What is actually new is the specific pairing of LSTM temporal modeling on surface observations with ViT attention over vertical profiles for this exact error-correction task. Prior LSTM work on HRRR errors is cited, so the extension is clear.

The work is grounded in real mesonet observations and targets a practical operational need in NWP post-processing. That focus is useful for forecasters who need bias guidance.

The soft spots are in the controls. The comparison is only to the baseline LSTM; there are no parameter counts, no capacity-matched LSTM variants, and no ablation that removes the ViT or the profiler inputs while keeping total capacity fixed. The link to PBL activity comes from post-hoc stratification rather than a pre-specified test. The abstract gives no error bars, significance tests, or train-test split details, so the quantitative claims rest on unverified numbers. Hyperparameter tuning on the evaluation dataset adds the usual circularity risk.

This paper is for groups already working on ML corrections inside operational weather models. A reader who needs a concrete architecture for vertical structure in time-series error prediction could extract the method. It is not a broad methodological advance.

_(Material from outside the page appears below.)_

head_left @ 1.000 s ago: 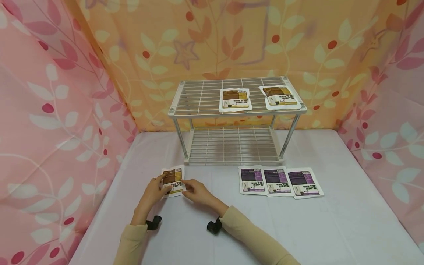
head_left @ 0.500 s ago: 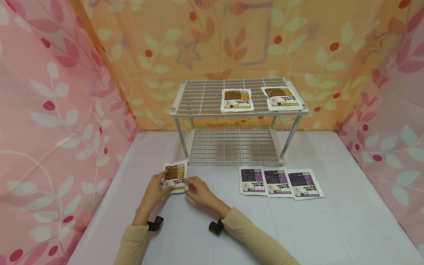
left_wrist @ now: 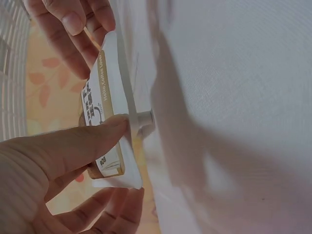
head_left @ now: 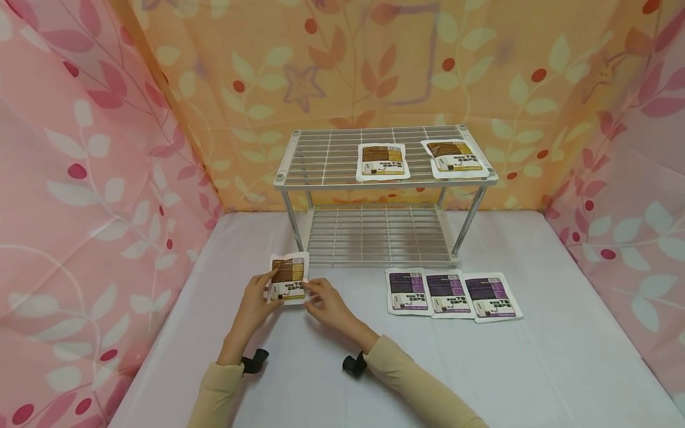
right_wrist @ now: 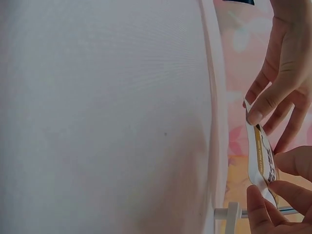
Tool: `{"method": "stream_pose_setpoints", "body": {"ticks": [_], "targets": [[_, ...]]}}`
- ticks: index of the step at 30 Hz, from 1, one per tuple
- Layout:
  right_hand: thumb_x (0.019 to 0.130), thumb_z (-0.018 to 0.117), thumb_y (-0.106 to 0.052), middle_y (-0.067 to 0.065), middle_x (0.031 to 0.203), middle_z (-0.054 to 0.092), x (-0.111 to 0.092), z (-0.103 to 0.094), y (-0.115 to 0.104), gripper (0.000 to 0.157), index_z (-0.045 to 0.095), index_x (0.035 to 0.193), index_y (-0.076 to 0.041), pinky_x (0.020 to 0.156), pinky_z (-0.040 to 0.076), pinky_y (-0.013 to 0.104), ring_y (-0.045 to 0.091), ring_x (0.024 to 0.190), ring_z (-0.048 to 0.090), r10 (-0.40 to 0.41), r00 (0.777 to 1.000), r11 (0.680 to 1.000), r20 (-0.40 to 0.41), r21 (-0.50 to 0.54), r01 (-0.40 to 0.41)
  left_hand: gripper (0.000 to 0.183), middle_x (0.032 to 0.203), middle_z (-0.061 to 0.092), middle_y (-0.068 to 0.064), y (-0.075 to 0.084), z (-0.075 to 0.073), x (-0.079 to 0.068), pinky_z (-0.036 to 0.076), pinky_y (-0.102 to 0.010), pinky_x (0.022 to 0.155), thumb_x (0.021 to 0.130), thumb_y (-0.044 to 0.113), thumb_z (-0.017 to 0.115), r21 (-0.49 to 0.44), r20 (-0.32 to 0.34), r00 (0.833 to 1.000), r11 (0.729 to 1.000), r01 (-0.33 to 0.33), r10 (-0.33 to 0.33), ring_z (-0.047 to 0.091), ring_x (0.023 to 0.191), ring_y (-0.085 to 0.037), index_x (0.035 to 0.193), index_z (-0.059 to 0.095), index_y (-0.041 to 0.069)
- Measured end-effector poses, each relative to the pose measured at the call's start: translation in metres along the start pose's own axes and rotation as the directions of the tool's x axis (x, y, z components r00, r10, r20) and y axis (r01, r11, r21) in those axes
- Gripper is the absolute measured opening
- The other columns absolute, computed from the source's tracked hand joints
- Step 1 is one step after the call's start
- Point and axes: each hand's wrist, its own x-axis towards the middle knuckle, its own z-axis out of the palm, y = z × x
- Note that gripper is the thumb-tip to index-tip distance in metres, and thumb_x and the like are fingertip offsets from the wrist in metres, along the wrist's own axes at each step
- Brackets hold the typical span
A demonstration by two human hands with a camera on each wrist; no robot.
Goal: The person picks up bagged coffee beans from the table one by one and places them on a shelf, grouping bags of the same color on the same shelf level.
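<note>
Both hands hold a flat white coffee sachet (head_left: 289, 272) with a brown and gold label, just in front of the wire rack's left front leg. My left hand (head_left: 254, 302) grips its left side; the left wrist view shows the thumb across the printed face of the sachet (left_wrist: 111, 83) and fingers behind. At its right edge, my right hand (head_left: 333, 307) pinches the sachet between thumb and fingers, seen close in the right wrist view beside the label (right_wrist: 263, 156). The sachet is tilted up off the white cloth, casting a shadow.
A two-tier white wire rack (head_left: 321, 156) stands at the back. On its top lie two brown-labelled sachets, one near the middle (head_left: 382, 161) and one at the right (head_left: 456, 159). Three purple-labelled sachets (head_left: 447, 295) lie overlapping in a row on the tablecloth (head_left: 535, 368), front right.
The brown sachet has come up off the cloth and moved forward and slightly right, toward the rack, with both hands moving along with it. The other sachets lie where they were.
</note>
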Motion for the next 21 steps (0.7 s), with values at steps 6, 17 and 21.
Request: {"method": "stream_pose_setpoints", "body": {"ticks": [6, 17, 21], "targets": [[0.078, 0.060, -0.003, 0.017, 0.114, 0.046, 0.000, -0.006, -0.001, 0.045, 0.048, 0.121, 0.003, 0.074, 0.048, 0.018, 0.022, 0.087, 0.058, -0.025, 0.998, 0.999, -0.055, -0.026, 0.024, 0.073, 0.120, 0.041, -0.021, 0.005, 0.001, 0.002, 0.046, -0.038, 0.072, 0.064, 0.003, 0.075, -0.019, -0.003, 1.000, 0.999, -0.026, 0.026, 0.046, 0.096, -0.032, 0.130, 0.042, 0.009], [0.077, 0.059, 0.001, 0.017, 0.115, 0.045, 0.001, -0.019, -0.008, 0.046, 0.048, 0.122, 0.002, 0.073, 0.049, 0.021, 0.023, 0.095, 0.055, -0.098, 0.986, 0.994, -0.133, -0.064, 0.090, 0.074, 0.125, 0.038, -0.020, 0.018, 0.001, 0.007, 0.047, -0.039, 0.072, 0.064, 0.000, 0.075, -0.045, -0.074, 0.993, 0.994, -0.097, 0.094, 0.039, 0.105, -0.033, 0.130, 0.042, 0.011], [0.078, 0.059, 0.001, 0.017, 0.116, 0.045, 0.002, -0.025, -0.010, 0.046, 0.048, 0.122, 0.000, 0.073, 0.049, 0.022, 0.022, 0.095, 0.055, -0.106, 0.983, 0.992, -0.149, -0.079, 0.095, 0.074, 0.127, 0.037, -0.019, 0.023, 0.001, 0.009, 0.047, -0.039, 0.072, 0.063, -0.001, 0.075, -0.048, -0.108, 0.988, 0.992, -0.119, 0.114, 0.039, 0.107, -0.032, 0.129, 0.043, 0.013]]}}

I would send it to peer review once the authors add capacity-matched controls and basic statistical reporting; without those it is still worth referee time for the application domain.

Referee Report

3 major / 1 minor

Summary. The paper introduces a hybrid LSTM-Vision Transformer (LSTM-ViT) model that fuses temporal learning from surface mesonet observations with vertical atmospheric profiles from the New York State Mesonet profiler network to predict HRRR forecast errors in hourly precipitation, 10 m wind speed, and 2 m temperature. It reports that adding profiler-derived structure improves skill over a baseline LSTM across all three variables, with the largest gains at short lead times and during enhanced PBL activity; precipitation error prediction shows an approximately twofold skill increase while better capturing convective error evolution.

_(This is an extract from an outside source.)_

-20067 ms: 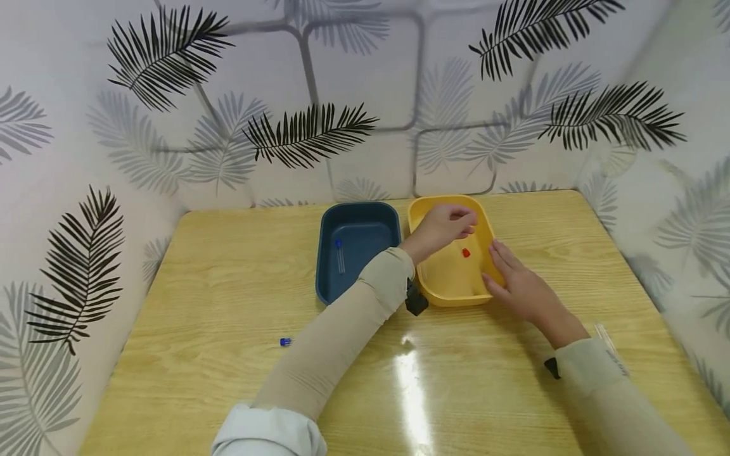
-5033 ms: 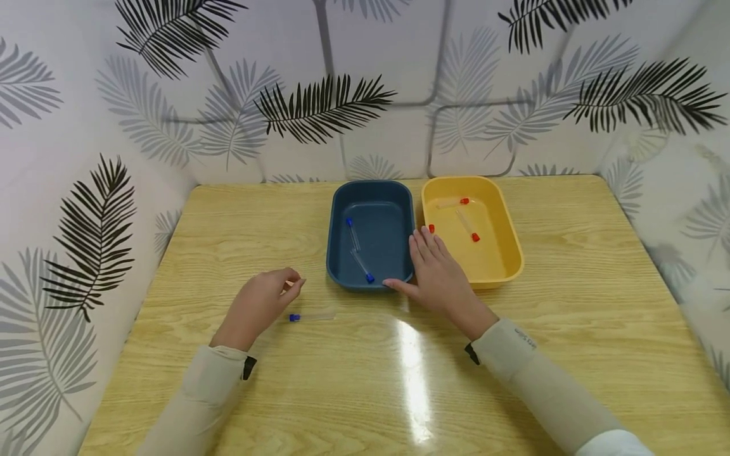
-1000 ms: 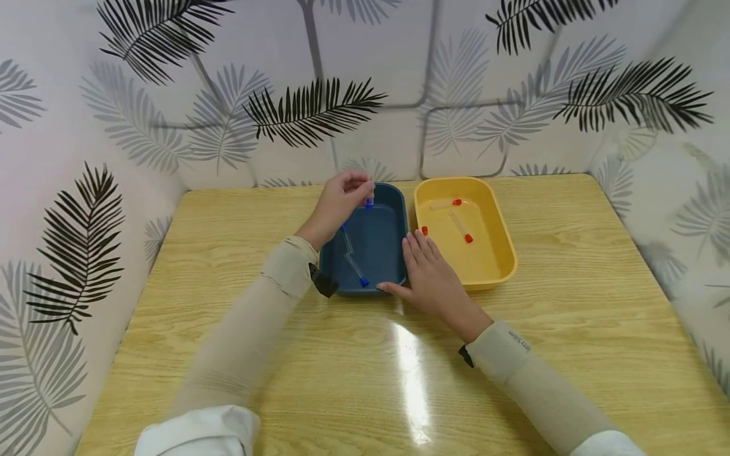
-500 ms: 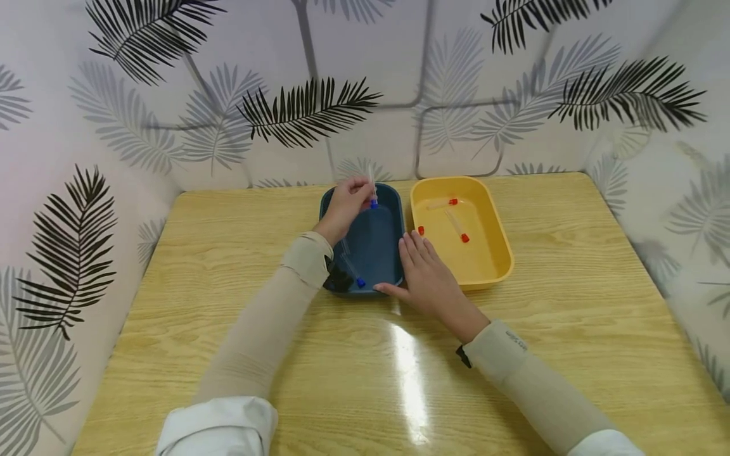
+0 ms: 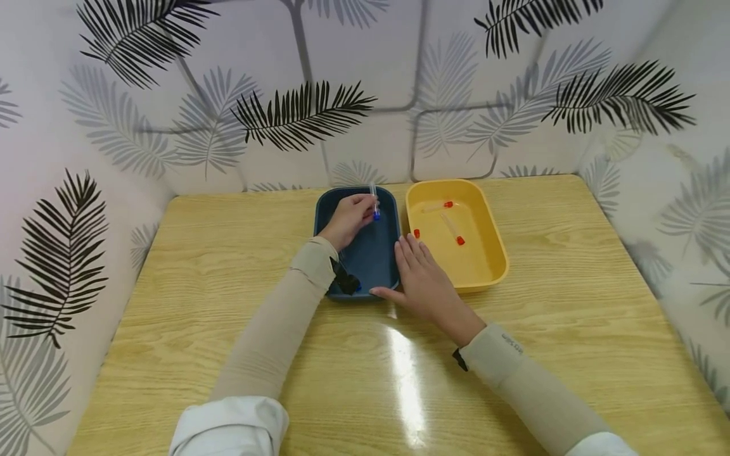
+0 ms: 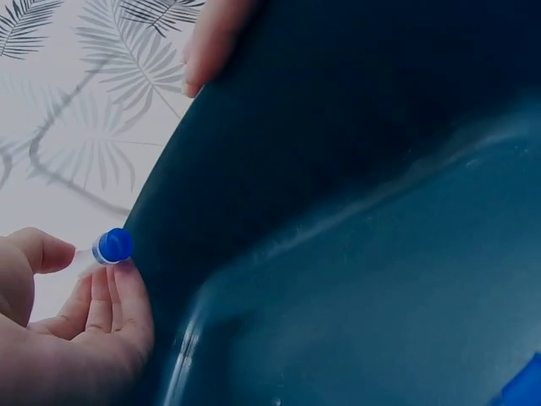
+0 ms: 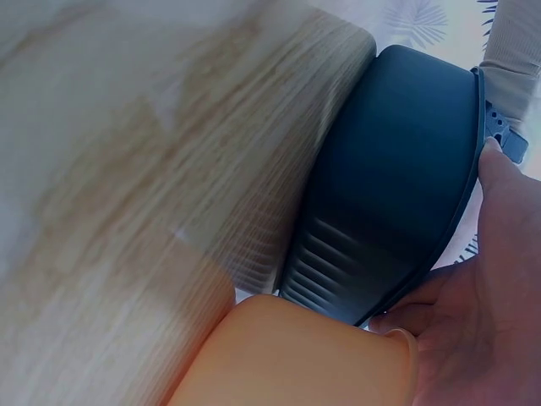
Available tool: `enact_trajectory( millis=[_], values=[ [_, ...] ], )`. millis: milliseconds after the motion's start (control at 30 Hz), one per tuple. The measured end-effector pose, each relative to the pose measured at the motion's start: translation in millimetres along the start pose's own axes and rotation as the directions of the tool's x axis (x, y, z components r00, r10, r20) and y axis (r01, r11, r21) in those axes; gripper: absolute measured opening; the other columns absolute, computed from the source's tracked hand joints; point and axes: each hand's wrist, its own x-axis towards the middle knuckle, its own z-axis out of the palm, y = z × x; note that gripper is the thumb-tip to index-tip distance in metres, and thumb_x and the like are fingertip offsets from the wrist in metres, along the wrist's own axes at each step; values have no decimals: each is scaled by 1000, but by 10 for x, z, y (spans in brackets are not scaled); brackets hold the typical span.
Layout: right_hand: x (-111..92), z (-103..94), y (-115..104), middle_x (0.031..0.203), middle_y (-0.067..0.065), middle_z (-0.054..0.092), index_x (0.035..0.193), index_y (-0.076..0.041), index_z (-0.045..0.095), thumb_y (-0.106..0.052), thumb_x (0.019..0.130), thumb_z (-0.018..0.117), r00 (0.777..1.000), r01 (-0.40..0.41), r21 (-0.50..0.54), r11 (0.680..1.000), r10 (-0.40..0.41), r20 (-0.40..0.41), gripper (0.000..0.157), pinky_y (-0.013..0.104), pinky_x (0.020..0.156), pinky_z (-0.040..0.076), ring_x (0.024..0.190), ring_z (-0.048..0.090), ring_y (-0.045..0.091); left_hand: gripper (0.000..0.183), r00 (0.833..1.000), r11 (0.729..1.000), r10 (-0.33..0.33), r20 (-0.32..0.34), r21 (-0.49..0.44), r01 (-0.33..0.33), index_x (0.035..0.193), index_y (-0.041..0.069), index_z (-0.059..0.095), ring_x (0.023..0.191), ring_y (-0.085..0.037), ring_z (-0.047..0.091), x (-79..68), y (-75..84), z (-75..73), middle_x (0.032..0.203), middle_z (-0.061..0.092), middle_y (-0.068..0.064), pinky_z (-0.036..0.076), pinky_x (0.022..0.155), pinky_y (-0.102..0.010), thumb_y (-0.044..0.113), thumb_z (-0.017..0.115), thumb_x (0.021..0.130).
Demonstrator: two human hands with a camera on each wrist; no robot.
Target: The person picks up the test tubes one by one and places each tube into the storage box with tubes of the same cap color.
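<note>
My left hand (image 5: 348, 221) pinches a clear test tube (image 5: 374, 192) between thumb and fingers, over the far part of the dark blue tray (image 5: 376, 253). The tube tilts slightly, its blue cap (image 6: 113, 245) pointing down. My right hand (image 5: 428, 285) rests on the blue tray's right rim with its fingers straight, where that tray meets the yellow one. In the right wrist view its thumb lies along the blue tray's rim (image 7: 478, 152). Another blue cap (image 5: 358, 287) shows in the tray's near part, mostly hidden behind the left wrist's black camera.
The yellow tray (image 5: 479, 269) stands just right of the blue one. Inside are two red-capped tubes, one near the middle (image 5: 452, 225) and one farther back (image 5: 436, 208), plus a red cap (image 5: 417, 234) by the left wall. Both trays sit on a wooden table (image 5: 228, 253) before a leaf-patterned backdrop.
Five seconds ago this blue-capped tube lay on the table beside the left hand; now that hand holds it over the blue tray. In the last second it lowered slightly. The right hand stays put.
</note>
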Motion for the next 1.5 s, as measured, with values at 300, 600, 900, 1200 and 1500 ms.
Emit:
enact_trajectory(
  millis=[300, 600, 900, 1200, 1500],
  values=[
    [-7, 12, -1, 151, 19, 17, 145, 5, 21, -79, 81, 21, 1000, -14, 15, 1000, 14, 10, 105, 40, 112, 3, 141, 3, 29, 32, 996, 996, -84, 10, 23, 84, 121, -4, 56, 96, -16, 58, 21, -46, 71, 110, 60, -12, 48, 88, -30, 15, 54, 95],
    [-19, 4, -10, 151, 20, 18, 144, 6, 22, -78, 82, 21, 1000, 0, 4, 1000, 0, -7, 104, 40, 113, 5, 141, 4, 28, 32, 995, 994, -97, 36, 45, 95, 121, -3, 56, 96, -17, 58, 48, -111, 109, 113, 59, -12, 48, 88, -29, 15, 53, 95],
    [-15, 7, -5, 151, 20, 18, 144, 6, 22, -78, 82, 21, 1000, 1, 8, 1000, -1, -18, 105, 40, 112, 5, 141, 4, 28, 32, 989, 988, -141, 52, 62, 138, 122, -2, 56, 96, -17, 58, 59, -129, 133, 113, 59, -11, 48, 87, -28, 16, 54, 95],
    [-10, 24, -2, 151, 19, 16, 145, 5, 21, -78, 82, 22, 1000, -11, 3, 1000, 11, -6, 104, 40, 113, 4, 141, 3, 28, 33, 986, 983, -163, 48, 89, 158, 122, 0, 56, 102, -19, 58, 68, -144, 123, 116, 58, -11, 48, 87, -28, 19, 54, 95],
    [-18, 14, -4, 152, 19, 16, 145, 5, 21, -78, 82, 23, 1000, -15, 5, 1000, 15, 1, 104, 40, 112, 4, 141, 3, 28, 35, 985, 978, -166, 42, 131, 159, 124, -2, 54, 103, -19, 58, 80, -156, 125, 117, 58, -12, 49, 86, -28, 17, 53, 96]
  ],
)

Significance. If the skill gains are shown to arise specifically from the vertically informed attention rather than capacity or data-volume effects, the work would offer a concrete, physically grounded route to reduce NWP error prediction degradation during complex PBL and convective regimes, with potential value for operational forecast guidance.

major comments (3)

[Results / experimental design] The central attribution of the reported twofold precipitation skill gain and reduced PBL degradation to the LSTM-ViT's vertically informed attention (abstract and results) rests on a comparison solely to an untuned baseline LSTM; no parameter counts, FLOPs, or capacity-matched controls (e.g., deeper LSTM or LSTM with duplicated surface inputs) are described, leaving open the possibility that gains reflect increased model expressivity or input richness rather than the ViT mechanism.
[Results] Post-hoc stratification on PBL-active periods (abstract) introduces selection dependence; without a pre-specified ablation that isolates the profiler profiles or ViT encoder on the full dataset, the mechanistic link between attention on vertical structure and the observed improvements cannot be isolated from dataset-specific effects.
[Abstract / Results] No error bars, statistical significance tests, or explicit train-test split details are provided for the quantitative claims (abstract), weakening the reliability of the reported skill increases.

minor comments (1)

[Methods] Hyperparameter tuning details and the exact definition of 'predictive skill' (e.g., which metric yields the twofold improvement) should be stated explicitly to allow reproduction.

Simulated Author's Rebuttal

3 responses · 0 unresolved

We thank the referee for the constructive comments, which highlight important aspects of experimental design and statistical rigor. We address each major comment below and will incorporate revisions to strengthen the manuscript.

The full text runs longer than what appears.